Quando io penso ai casi fortuiti della vita, alle strane sconfigurazioni dell’azzardo, non so più negare l’influenza del destino.

Si ha bel dire, tutto è caso, ma signori miei, chiamate caso la predestinazione e noi saremo d’accordo.

Si vedono delle cose sorprendenti, accadono nella vita certe mistificazioni che sembrano il risultato d’una tendenza prestabilita. Per me il caso è più maraviglioso delle leggi che regolano il mondo anzi appunto perchè desso è l’antitesi della legge, la negazione dell’ordine naturale, io lo trovo prodigioso.

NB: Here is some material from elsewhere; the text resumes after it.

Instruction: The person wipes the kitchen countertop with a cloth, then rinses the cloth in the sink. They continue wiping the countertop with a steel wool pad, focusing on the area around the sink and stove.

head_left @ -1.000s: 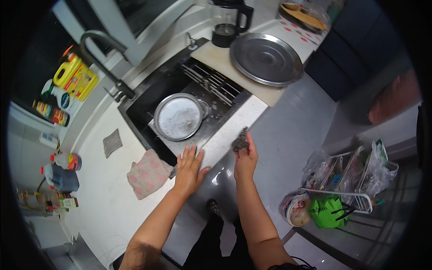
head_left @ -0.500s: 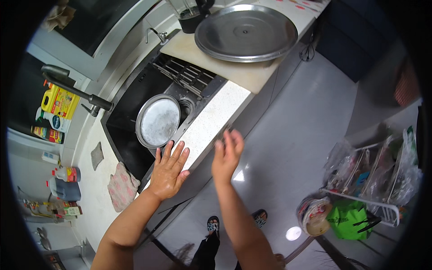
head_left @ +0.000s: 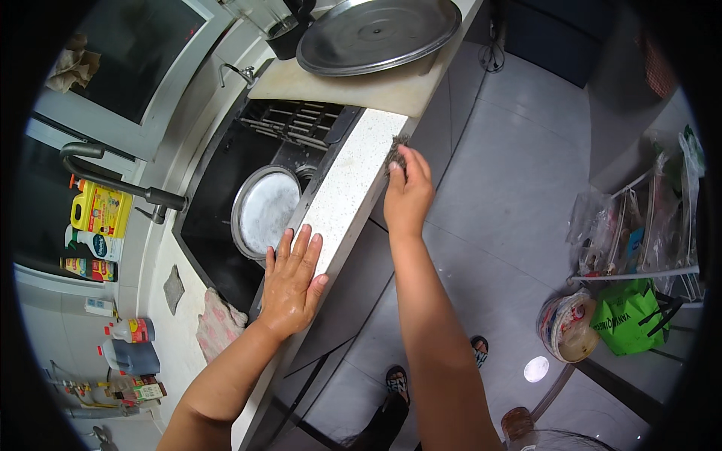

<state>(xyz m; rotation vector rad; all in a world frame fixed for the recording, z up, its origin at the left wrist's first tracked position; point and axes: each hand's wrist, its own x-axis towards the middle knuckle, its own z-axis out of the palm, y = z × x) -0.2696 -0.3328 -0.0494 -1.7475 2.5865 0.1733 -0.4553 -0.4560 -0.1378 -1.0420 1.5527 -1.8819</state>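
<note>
My right hand point(head_left: 408, 192) grips a dark, wiry steel wool scrubber point(head_left: 395, 155) against the front edge of the white speckled counter strip point(head_left: 347, 177). Its fingers are closed round the scrubber. Spread flat, my left hand point(head_left: 293, 286) lies on the same strip beside the sink, looking wet, with nothing in it. Just beyond its fingertips a round metal pot point(head_left: 239, 225) sits in the black sink point(head_left: 207, 218), holding whitish, foamy liquid. A slatted rack point(head_left: 289, 124) spans the far end of the sink.
A large round metal lid point(head_left: 376, 37) rests on a cutting board point(head_left: 338, 94) past the sink. The dark faucet point(head_left: 143, 188) arches from the left. A pinkish cloth point(head_left: 218, 323) and grey pad point(head_left: 174, 289) lie on the left counter. A bucket point(head_left: 564, 331) and green bag point(head_left: 630, 316) stand right.
My right hand has moved up and away along the counter's front edge, and the scrubber now shows clearly. My left hand stays flat on the counter. The whole view has shifted.
</note>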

Il caso che fece fare ad Apelle la spuma colla spugna, e che rivelò a Galileo la teoria dell’isocronismo del pendolo, ha qualche cosa di sì straordinario, che mi stordisce. — Ma torniamo a Pomponio.

Le meraviglie artistiche di Firenze, il delizioso clima, ed il cielo sorridente valsero ben poco a lenire le sofferenze di quell’infelice che già da qualche giorno vagolava per quelle vie terribilmente annoiato.

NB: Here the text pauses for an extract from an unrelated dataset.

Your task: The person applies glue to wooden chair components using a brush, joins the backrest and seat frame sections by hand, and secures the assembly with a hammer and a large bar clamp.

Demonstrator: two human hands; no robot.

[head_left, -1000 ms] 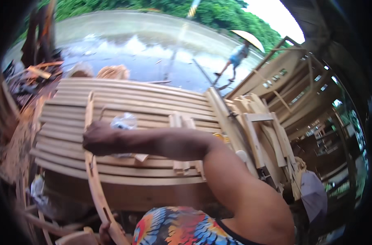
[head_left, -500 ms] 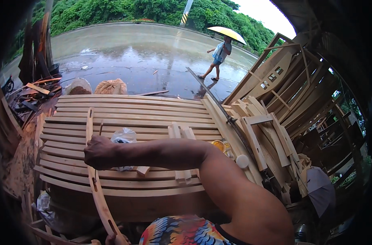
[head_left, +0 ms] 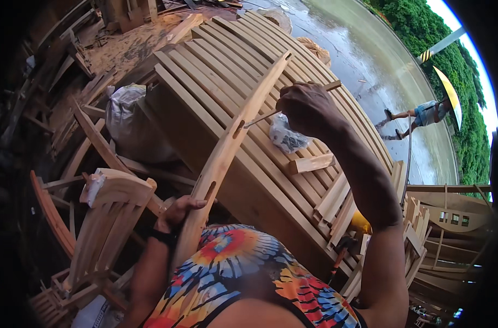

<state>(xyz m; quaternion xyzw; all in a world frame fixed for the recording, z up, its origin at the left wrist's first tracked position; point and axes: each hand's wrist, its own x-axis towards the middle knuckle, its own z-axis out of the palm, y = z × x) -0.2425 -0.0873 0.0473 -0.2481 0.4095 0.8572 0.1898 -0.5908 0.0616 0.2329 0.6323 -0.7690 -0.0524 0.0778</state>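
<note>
A long, slightly curved wooden rail [head_left: 224, 153] with slots cut in it slants up from my body over the stacked slats. My left hand [head_left: 179, 212], dark band at its wrist, is closed around the rail's lower part, thumb on its edge; its other fingers are partly hidden. My right hand [head_left: 309, 106] grips a slender rod-like tool [head_left: 262, 117] in a fist. The tool's tip is at one slot in the rail, and its wider other end sticks out past my fist. Its exact kind is unclear. A clear plastic bag [head_left: 287, 136] lies below my right hand.
Wooden slats [head_left: 205, 61] lie in a wide stack, with a short wood block [head_left: 312, 163] on top. A slatted chair-like part [head_left: 109, 218] and a white sack [head_left: 131, 117] are at left. Beyond the wet road edge, a person [head_left: 424, 115] walks under a yellow umbrella [head_left: 448, 95].
The view has turned and tipped, so the stack now slants. My right fist has moved off the rail's edge to its right side, showing the tool. My left hand shows more fully.
</note>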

Aveva colà uno zio, ma tanta era la sua apatia che non si curò neanche di cercarlo.

Verso il tramonto di una bella giornata, Pomponio passeggiava sbadatamente in Lungarno, quando girando gli occhi sui balconi di un elegante palazzina incontrò lo sguardo di una bella signora che stava godendosi lo spettacolo della passeggiata.

— È superfluo estendersi in descrizioni, la signorina in discorso era di una rara bellezza ed aveva un paio d’occhi da ammaliare mezzo mondo. Mi affretto a dichiarare che Pomponio era un discreto giovinotto elegantemente vestito. — Arrogi quel suo pallore che lo rendeva molto interessante, talchè la signorina del balcone, arrestò per qualche tempo lo sguardo sopra di lui. Egli se ne accorse e fu assalito da tanta confusione, che arrossì fin nel bianco degli occhi, ed il suo cuore palpitò fortemente.

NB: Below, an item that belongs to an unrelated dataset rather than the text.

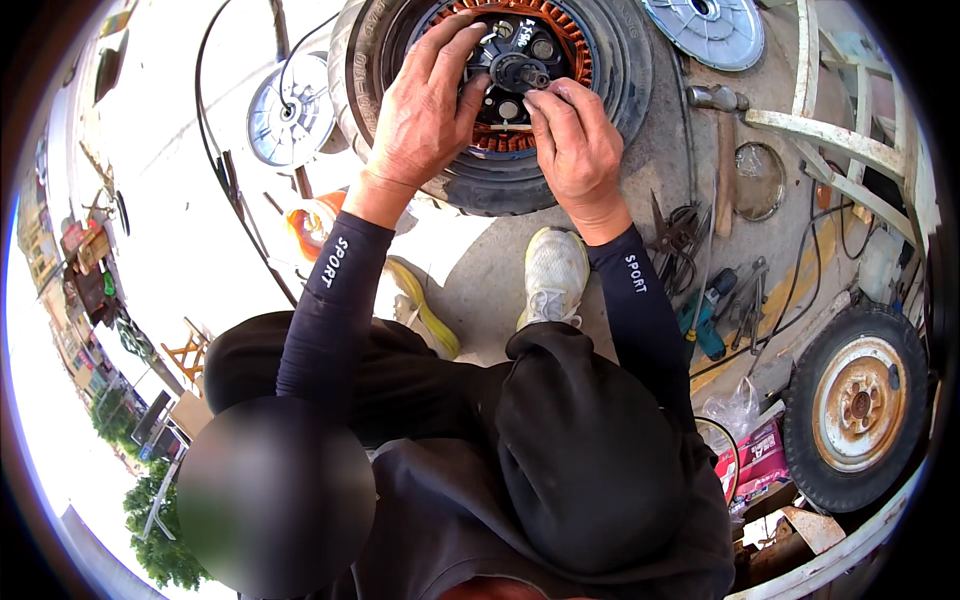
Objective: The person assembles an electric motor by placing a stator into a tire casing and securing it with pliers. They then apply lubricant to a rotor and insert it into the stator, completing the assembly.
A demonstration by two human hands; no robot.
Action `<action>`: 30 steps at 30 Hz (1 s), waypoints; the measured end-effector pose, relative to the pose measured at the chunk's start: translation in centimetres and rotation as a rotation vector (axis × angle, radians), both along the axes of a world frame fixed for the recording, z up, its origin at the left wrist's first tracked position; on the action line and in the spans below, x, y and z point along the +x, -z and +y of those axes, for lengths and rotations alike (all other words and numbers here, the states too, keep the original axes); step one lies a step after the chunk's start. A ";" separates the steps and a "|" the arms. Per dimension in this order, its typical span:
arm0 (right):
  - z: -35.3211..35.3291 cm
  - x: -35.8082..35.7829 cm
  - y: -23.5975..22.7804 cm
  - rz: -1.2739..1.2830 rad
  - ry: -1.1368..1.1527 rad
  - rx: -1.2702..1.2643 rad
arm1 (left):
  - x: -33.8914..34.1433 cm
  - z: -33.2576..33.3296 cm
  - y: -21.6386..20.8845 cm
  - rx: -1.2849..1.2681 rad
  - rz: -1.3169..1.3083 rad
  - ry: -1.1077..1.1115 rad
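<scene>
A hub motor wheel [627,95] with a black tyre lies flat in front of me. Copper-coloured windings [577,50] ring its dark centre, where an axle [520,72] sticks up. My left hand [425,115] rests over the left part of the hub, fingers stretched out and thumb beside the axle. At the axle's right side, my right hand [580,145] is closed in a pinch by the axle's end. Whatever sits between its fingertips is too small or hidden to name.
Round metal covers [290,115] [708,35] lie left and right of the wheel. At right are a hammer [726,150], a round dish [760,180], pliers [672,225], a teal power tool [708,315], a white metal frame [850,148] and a rusty-rimmed wheel [858,400]. Orange tape [312,225] lies left.
</scene>
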State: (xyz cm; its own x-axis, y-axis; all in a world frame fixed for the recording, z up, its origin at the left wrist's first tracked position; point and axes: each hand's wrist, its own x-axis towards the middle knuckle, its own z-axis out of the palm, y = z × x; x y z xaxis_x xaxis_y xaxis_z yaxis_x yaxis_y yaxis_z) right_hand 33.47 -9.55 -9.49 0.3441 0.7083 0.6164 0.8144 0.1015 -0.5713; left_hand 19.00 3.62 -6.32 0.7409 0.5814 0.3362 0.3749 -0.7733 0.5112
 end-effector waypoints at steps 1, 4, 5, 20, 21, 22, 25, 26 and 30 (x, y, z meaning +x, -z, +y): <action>-0.2 0.0 0.5 0.029 -0.020 -0.010 | 0.6 -0.8 -0.6 -0.148 -0.002 0.059; -1.2 -0.1 1.5 0.333 0.071 0.002 | 0.4 -1.3 0.3 -0.281 -0.036 -0.049; -1.4 -0.3 1.4 0.592 0.095 -0.013 | 0.1 -1.2 0.6 -0.382 -0.087 -0.081; 3.4 4.1 2.6 0.930 -0.238 -0.558 | -0.5 -0.5 2.3 -0.696 0.012 -0.237; 3.4 4.1 2.9 0.968 -0.248 -0.542 | -0.4 -0.3 2.5 -0.744 0.008 -0.237; 3.5 4.0 3.1 1.007 -0.261 -0.527 | -0.4 -0.2 2.6 -0.793 0.006 -0.240; 3.4 3.9 3.4 1.087 -0.288 -0.497 | -0.1 0.0 2.8 -0.784 -0.035 -0.216; 3.3 3.9 3.4 1.121 -0.295 -0.513 | 0.0 0.0 2.8 -0.806 -0.030 -0.226; 3.0 3.9 3.6 1.196 -0.293 -0.528 | 0.3 0.1 3.4 -0.828 -0.054 -0.252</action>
State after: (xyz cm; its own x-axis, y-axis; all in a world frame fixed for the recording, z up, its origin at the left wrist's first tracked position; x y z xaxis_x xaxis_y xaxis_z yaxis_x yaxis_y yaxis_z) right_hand 37.33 -6.51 -13.05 0.2722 0.9064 -0.3229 -0.2234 -0.2669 -0.9375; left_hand 19.29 3.68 -9.75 0.5521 0.7993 -0.2371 0.4443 -0.0414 0.8949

Il nostro giovinotto, rapito, entusiasmato da quello sguardo di fuoco, stette a guardare la signora finchè la convenienza lo permetteva, indi, sebbene a malincuore proseguì la sua strada volgendosi di tratto in tratto all’indietro. Camminando in quella guisa colla testa quasi sempre rivolta, non s’avvide di un signore dal grosso ventre che veniva verso di lui con aria molto preoccupata.

Entrambi si urtarono, e con tanta violenza che il cappello di Pomponio rotolò a molti passi lontano.